- [What you have to do] Print the listing exactly.

[Data — start]

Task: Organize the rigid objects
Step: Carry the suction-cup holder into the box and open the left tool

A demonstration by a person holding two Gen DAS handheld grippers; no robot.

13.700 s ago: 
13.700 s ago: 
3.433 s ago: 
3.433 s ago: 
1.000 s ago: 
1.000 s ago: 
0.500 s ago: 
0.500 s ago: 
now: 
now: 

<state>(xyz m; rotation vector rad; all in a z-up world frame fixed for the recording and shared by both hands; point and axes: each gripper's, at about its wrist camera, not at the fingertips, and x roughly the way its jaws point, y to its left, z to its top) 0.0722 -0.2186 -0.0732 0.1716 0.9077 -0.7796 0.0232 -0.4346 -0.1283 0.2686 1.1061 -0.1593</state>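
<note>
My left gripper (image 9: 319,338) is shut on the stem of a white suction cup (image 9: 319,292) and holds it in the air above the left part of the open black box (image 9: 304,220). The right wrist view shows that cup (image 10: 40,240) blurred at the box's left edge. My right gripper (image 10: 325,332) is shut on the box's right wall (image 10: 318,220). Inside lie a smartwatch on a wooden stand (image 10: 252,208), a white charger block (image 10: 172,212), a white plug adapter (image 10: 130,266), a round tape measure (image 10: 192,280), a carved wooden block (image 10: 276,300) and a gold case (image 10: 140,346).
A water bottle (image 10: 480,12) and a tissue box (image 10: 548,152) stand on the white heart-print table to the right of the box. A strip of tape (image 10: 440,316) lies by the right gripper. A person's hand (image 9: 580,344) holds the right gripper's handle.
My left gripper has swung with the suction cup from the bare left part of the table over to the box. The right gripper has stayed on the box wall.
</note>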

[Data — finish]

- [Written solution]
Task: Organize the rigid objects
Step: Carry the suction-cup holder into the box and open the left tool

A demonstration by a person holding two Gen DAS handheld grippers; no robot.

13.700 s ago: 
13.700 s ago: 
3.433 s ago: 
3.433 s ago: 
1.000 s ago: 
1.000 s ago: 
0.500 s ago: 
0.500 s ago: 
now: 
now: 

<state>(xyz m; rotation vector rad; all in a z-up world frame fixed for the recording and shared by both hands; point and axes: each gripper's, at about its wrist camera, not at the fingertips, and x roughly the way its jaws point, y to its left, z to its top) 0.0722 -0.2186 -0.0732 0.1716 0.9077 -0.7796 0.0232 -0.4346 -0.1283 0.2686 1.1061 -0.1593</state>
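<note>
My left gripper (image 9: 319,338) is shut on the stem of a white suction cup (image 9: 319,292) and holds it in the air above the left part of the open black box (image 9: 304,220). The right wrist view shows that cup (image 10: 40,240) blurred at the box's left edge. My right gripper (image 10: 325,332) is shut on the box's right wall (image 10: 318,220). Inside lie a smartwatch on a wooden stand (image 10: 252,208), a white charger block (image 10: 172,212), a white plug adapter (image 10: 130,266), a round tape measure (image 10: 192,280), a carved wooden block (image 10: 276,300) and a gold case (image 10: 140,346).
A water bottle (image 10: 480,12) and a tissue box (image 10: 548,152) stand on the white heart-print table to the right of the box. A strip of tape (image 10: 440,316) lies by the right gripper. A person's hand (image 9: 580,344) holds the right gripper's handle.
My left gripper has swung with the suction cup from the bare left part of the table over to the box. The right gripper has stayed on the box wall.
</note>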

There is no more to this exercise.